Inspired by this approach, we envisaged a new disconnection to access methionine derivatives (red dotted line in Scheme 1A); simple, readily available and unactivated sulfides 1 could be used as precursors for α‐sulfur‐radical intermediates—formed under photoredox conditions—that engage unsaturated amino acid traps 2 in a Giese type addition.[4h] Such a process would deliver—upon hydrolysis—diversely functionalized methionine derivatives 3 (Scheme 1B).

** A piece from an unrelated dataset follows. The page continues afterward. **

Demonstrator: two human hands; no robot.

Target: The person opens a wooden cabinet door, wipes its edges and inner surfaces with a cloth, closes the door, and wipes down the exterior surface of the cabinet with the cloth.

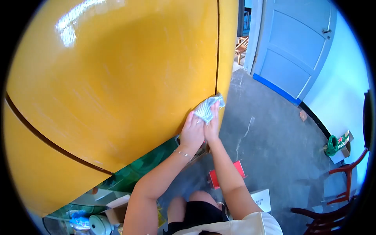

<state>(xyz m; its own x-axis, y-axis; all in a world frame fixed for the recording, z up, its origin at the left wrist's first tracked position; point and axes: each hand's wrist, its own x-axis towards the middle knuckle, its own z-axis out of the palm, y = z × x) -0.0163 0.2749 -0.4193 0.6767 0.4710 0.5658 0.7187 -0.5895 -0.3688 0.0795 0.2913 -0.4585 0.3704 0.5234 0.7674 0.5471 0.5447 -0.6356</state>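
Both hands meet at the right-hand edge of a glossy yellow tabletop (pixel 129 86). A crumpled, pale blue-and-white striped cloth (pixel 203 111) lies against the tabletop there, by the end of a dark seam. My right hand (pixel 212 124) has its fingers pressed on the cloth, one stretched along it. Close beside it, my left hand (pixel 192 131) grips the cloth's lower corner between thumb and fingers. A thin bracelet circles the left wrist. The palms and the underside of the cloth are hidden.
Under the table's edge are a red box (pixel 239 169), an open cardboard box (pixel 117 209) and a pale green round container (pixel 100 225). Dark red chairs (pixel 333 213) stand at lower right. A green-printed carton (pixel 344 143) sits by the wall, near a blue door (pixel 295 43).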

Herein, we demonstrate that the use of inexpensive and commercially‐available vitamin B_2_ (riboflavin) as the photocatalyst[10f]—under blue light irradiation—enables the α‐selective C−H functionalization of sulfides with traps of the type 2—as well as a broad array of electron‐deficient alkene partners—thus allowing the two‐step synthesis of novel methionine analogues. Crucially, the use of vitamin B_2_ bypasses the need for an external base for proton transfer and radical generation, and also facilitates the use of aqueous media for the photochemical process—this being well suited to the manipulation of peptides. The latter aspect prompted us to apply our photochemical approach to the chemoselective modification of peptide side‐chains;[12] serine residues were converted into both natural and non‐canonical methionine side‐chains within small polypeptides (residue exchange strategy, from 4 to 5). Furthermore, computational studies have been used to shed light on the mechanistic steps underlying the bio‐inspired flavin photocatalysis.
Results and Discussion
At the outset of our investigation, we sought to identify user‐friendly reaction conditions to promote the α‐selective C−H functionalization of sulfides in water, under vitamin B_2_‐photocatalysis. The reaction between tetrahydrothiophene 1 a and phenyl vinyl sulfone 6 a, delivering addition product 7 a, was selected as a benchmark process (Table 1).[13] Pleasingly, when a 20 mM solution of 6 a in water was exposed to blue‐light irradiation (λ_max_ centered at 456 nm), at ambient temperature, and in the presence of 3 equivalents of 1 a and 10 mol % of vitamin B_2_, product 7 a was obtained in 12 % yield (entry 3). Conversely, when the reaction was conducted in organic solvents—such as DMF or methanol (entries 1–2)—7 a was only observed in trace amounts. Decreasing the concentration of the reaction to 5 mM (entry 4), and adding 5 % v/v of DMF (entry 5)—to facilitate the solubility of the organic reagents in the aqueous media—proved to be beneficial to the photochemical protocol. Ultimately, the use of larger amounts of inexpensive 1 a (10 equiv.) produced 7 a in 76 % isolated yield (entry 7). Crucially, the use of both flavin catalyst and light irradiation are essential (entries 8–9), whilst the use of much higher‐priced lumiflavin as the photocatalyst yielded 7 a with reduced efficiency (entry 6).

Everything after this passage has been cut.